Whether or not this can be really characterized as an extinction, he says, depends on how loosely you use that term. While cougar populations in this region have declined to the point of non-existence, it's more accurate to say only a certain population of the North American cougar species overall has vanished. The de-listing did not impact the subspecies of Florida panthers , a big cat considered to be one of the world's most endangered mammals.

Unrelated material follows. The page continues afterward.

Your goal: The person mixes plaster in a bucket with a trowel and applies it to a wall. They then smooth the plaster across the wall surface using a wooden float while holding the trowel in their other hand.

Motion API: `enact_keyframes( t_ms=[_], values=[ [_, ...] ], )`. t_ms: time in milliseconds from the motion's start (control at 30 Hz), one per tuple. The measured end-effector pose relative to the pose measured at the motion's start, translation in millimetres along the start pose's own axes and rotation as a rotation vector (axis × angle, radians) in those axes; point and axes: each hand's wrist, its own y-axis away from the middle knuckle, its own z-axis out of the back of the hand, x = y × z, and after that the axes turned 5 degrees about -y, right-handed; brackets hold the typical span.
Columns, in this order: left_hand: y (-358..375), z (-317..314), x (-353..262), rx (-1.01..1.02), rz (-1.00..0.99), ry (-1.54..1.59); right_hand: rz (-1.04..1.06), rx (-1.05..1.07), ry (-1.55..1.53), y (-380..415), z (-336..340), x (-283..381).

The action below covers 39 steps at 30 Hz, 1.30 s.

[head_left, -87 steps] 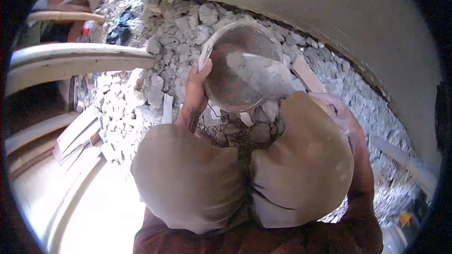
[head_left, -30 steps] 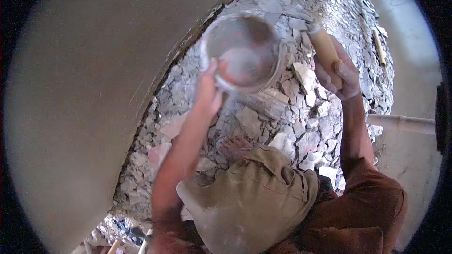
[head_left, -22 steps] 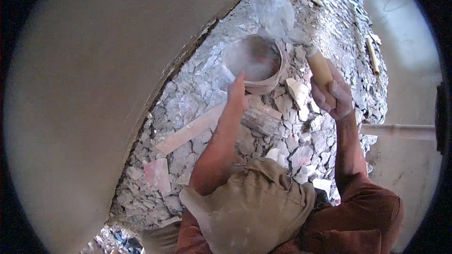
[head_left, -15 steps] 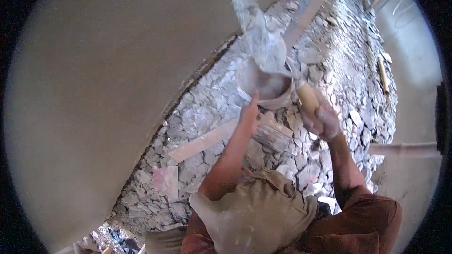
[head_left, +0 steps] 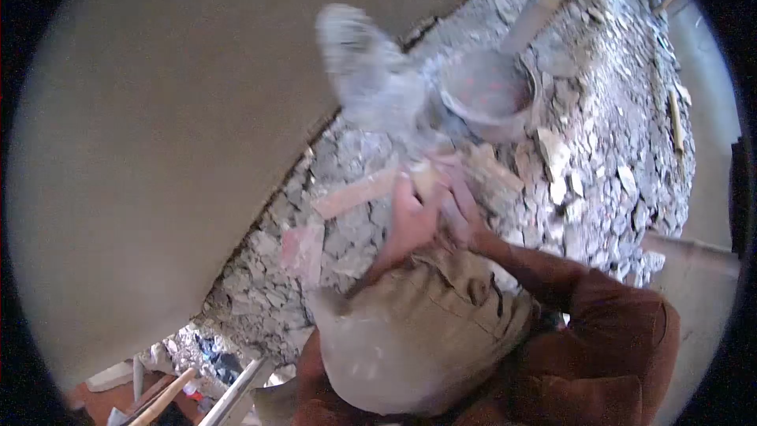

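A trowel [head_left: 374,87] with a pale wet lump of plaster or mortar on its blade stretches up and left from my hands, smeared by motion. Its light wooden handle [head_left: 426,182] sits between both hands. My left hand [head_left: 412,217] is closed around the left side of the handle, thumb showing. From the right, my right hand [head_left: 461,209] wraps the same handle, its fingers partly blurred. Just beyond my hands stands a round bucket [head_left: 493,95] with greyish material inside; neither hand touches it.
A smooth plastered wall [head_left: 173,134] rises along the left. Broken rubble [head_left: 623,142] covers the ground, with a flat wooden board [head_left: 359,192] and a reddish tile piece [head_left: 303,252] on it. A long plank [head_left: 548,4] slants behind the bucket. Boards [head_left: 162,402] lie lower left.
The trowel has swung left, away from over the bucket toward the wall. My left hand has left the bucket's rim and joined my right hand on the handle, closer to my body.
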Motion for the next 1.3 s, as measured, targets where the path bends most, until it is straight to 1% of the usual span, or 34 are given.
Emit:
enact_keyframes(
  t_ms=[67, 100, 133, 200, 267, 333, 367, 400, 433, 467, 500, 533, 600, 633, 700, 733, 767, 800, 833, 867, 900, 933, 967, 1000, 1033, 1067, 1100, 1133, 1167, 1200, 1233, 1267, 1300],
  values=[
    [-6.5, 17.9, 13.2, -0.040, -0.104, 0.168, -0.105, 0.253, -0.290, 0.4, 4.4, -7.9],
    [3.7, 25.5, 11.5, -0.075, -0.045, 0.268, -0.131, 0.303, -0.329, 1.2, 14.2, -8.7],
    [8.7, 36.1, -8.9, -0.113, 0.007, 0.366, -0.147, 0.352, -0.367, -2.0, 24.5, -9.2],
    [17.9, 66.0, -25.2, -0.075, -0.036, 0.394, -0.301, 0.155, -0.063, 20.2, 48.2, -68.1],
    [33.2, 104.4, -31.3, -0.100, -0.049, -0.019, -0.254, 0.043, 0.490, 28.4, 81.2, -114.6],
    [45.7, 131.8, -35.0, -0.116, -0.054, 0.009, -0.378, 0.215, 0.821, 26.2, 112.9, -117.7],
    [50.7, 149.2, -38.9, -0.079, -0.062, -0.056, -0.378, 0.224, 0.827, 32.0, 120.7, -134.1],
    [57.4, 164.4, -43.2, -0.044, -0.071, -0.119, -0.235, 0.161, 0.942, 45.3, 123.6, -161.0],
    [68.0, 175.5, -48.4, -0.049, -0.066, -0.110, -0.087, 0.096, 1.049, 55.3, 124.9, -177.5],
    [81.6, 185.3, -53.1, -0.073, -0.018, -0.138, -0.080, 0.109, 1.051, 57.4, 125.4, -181.1],
    [96.7, 194.0, -53.2, -0.103, 0.033, -0.167, -0.123, 0.119, 1.044, 58.9, 123.3, -183.3],
    [112.0, 203.8, -49.9, -0.123, 0.041, -0.164, -0.162, 0.128, 1.033, 60.0, 118.9, -185.3],
    [147.1, 222.4, -45.9, -0.115, 0.002, -0.261, -0.156, 0.179, 1.030, 57.6, 122.6, -189.2],
    [168.0, 227.6, -42.1, -0.172, 0.009, -0.267, -0.158, 0.219, 1.034, 49.3, 126.9, -194.9],
    [214.5, 239.4, -23.4, -0.255, 0.304, -0.129, -0.614, 0.405, 0.881, 30.9, 145.5, -225.9],
    [240.2, 245.8, 10.4, -0.308, 0.260, -0.165, -0.357, 0.139, 0.590, 48.6, 160.4, -269.0],
    [266.5, 252.5, 36.8, -0.361, 0.219, -0.199, -0.188, 0.143, 0.687, 43.6, 165.5, -250.2],
    [277.5, 241.2, 29.3, -0.525, 0.347, -0.369, -0.262, 0.230, 0.607, 30.1, 160.5, -215.3],
    [299.4, 246.5, 79.0, -0.590, 0.162, -0.419, 0.019, 0.381, 1.158, 20.5, 156.4, -211.2],
    [303.9, 235.7, 70.5, -0.637, 0.176, -0.245, 0.166, 0.174, 0.955, 18.4, 150.6, -181.1],
    [303.8, 219.0, 61.3, -0.678, 0.189, -0.062, 0.083, 0.295, 0.931, 18.5, 170.7, -206.1],
    [308.7, 211.2, 68.8, -0.730, 0.196, -0.043, -0.228, 0.411, 0.856, 8.9, 169.2, -205.3],
    [312.2, 202.2, 81.0, -0.850, 0.133, -0.044, -0.272, 0.464, 0.526, 8.6, 185.3, -233.8],
    [317.5, 196.8, 89.0, -0.968, 0.069, -0.048, -0.235, 0.552, 0.999, 25.2, 214.3, -347.8],
    [324.5, 195.6, 92.1, -1.012, 0.069, -0.029, 0.084, 0.602, 0.990, 19.0, 219.1, -331.8],
    [331.7, 197.0, 94.6, -0.933, 0.014, 0.121, -0.243, 0.660, 0.870, 7.2, 216.4, -330.1],
    [337.5, 199.4, 97.0, -0.847, -0.055, 0.256, -0.197, 0.673, 0.870, 3.2, 219.1, -338.0],
    [343.6, 196.9, 97.1, -0.919, -0.056, 0.256, -0.467, 0.564, 0.170, 7.4, 223.2, -350.5],
    [349.6, 196.6, 103.6, -0.946, -0.069, 0.250, -0.713, 0.418, -0.536, 14.4, 226.0, -368.1],
    [354.7, 195.1, 110.4, -1.045, -0.040, 0.228, -0.760, 0.367, -0.652, 12.1, 225.7, -379.3],
    [358.4, 193.5, 115.5, -1.138, -0.009, 0.212, -0.759, 0.355, -0.647, 9.8, 237.9, -394.4],
    [361.4, 191.7, 117.6, -1.152, -0.016, 0.220, -0.760, 0.348, -0.649, 7.5, 244.4, -406.3],
    [365.2, 189.9, 118.6, -1.171, -0.007, 0.254, -0.758, 0.375, -0.684, 4.4, 241.8, -400.6]
  ],
)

Both Robinson and Elbroch suggest that removing the Eastern cougars from the endangered species list could open up new conservation opportunities. As a whole, cougars across the U. According to conservation organization the Cougar Fund , all Western states except Texas have at least some protections for cougars. In most places, cougars can legally be hunted with a permit.

In a statement about the de-listing, Robinson called on state governors to come up with local protections for the animals. There's no doubt that Western cougar populations are heading east. Once documented only west of the Rockies, Western cougars have been popping up in the Midwest, and some males have even been found closer to the East Coast.

Male cougars are known to roam large distances in search of territory or mates, but when females are spotted in the East, it would be one sign of a rebounding population, says Elbroch.

No current reintroduction plans are in place, except for Florida, where cougars from Texas have been introduced as a possible way to boost population numbers and diversity for the Florida panther subspecies. In a recently published paper , Elbroch found that cougars are what he calls subordinate predators in the ecosystem, meaning they're carnivores, but also face threats from larger predators like wolves and bears.

Currently, the IUCN lists North American cougars as a species of least concern overall, but notes that their population is declining. The animals face significant threats from habitat loss and fragmentation, and some down-the-line impacts from hunters killing younger males. Robinson hopes to see more state-by-state conservation measures enacted to preserve the ecological balance these large predators provide. A decline in large predators is thought to be at least partially responsible for growing deer numbers.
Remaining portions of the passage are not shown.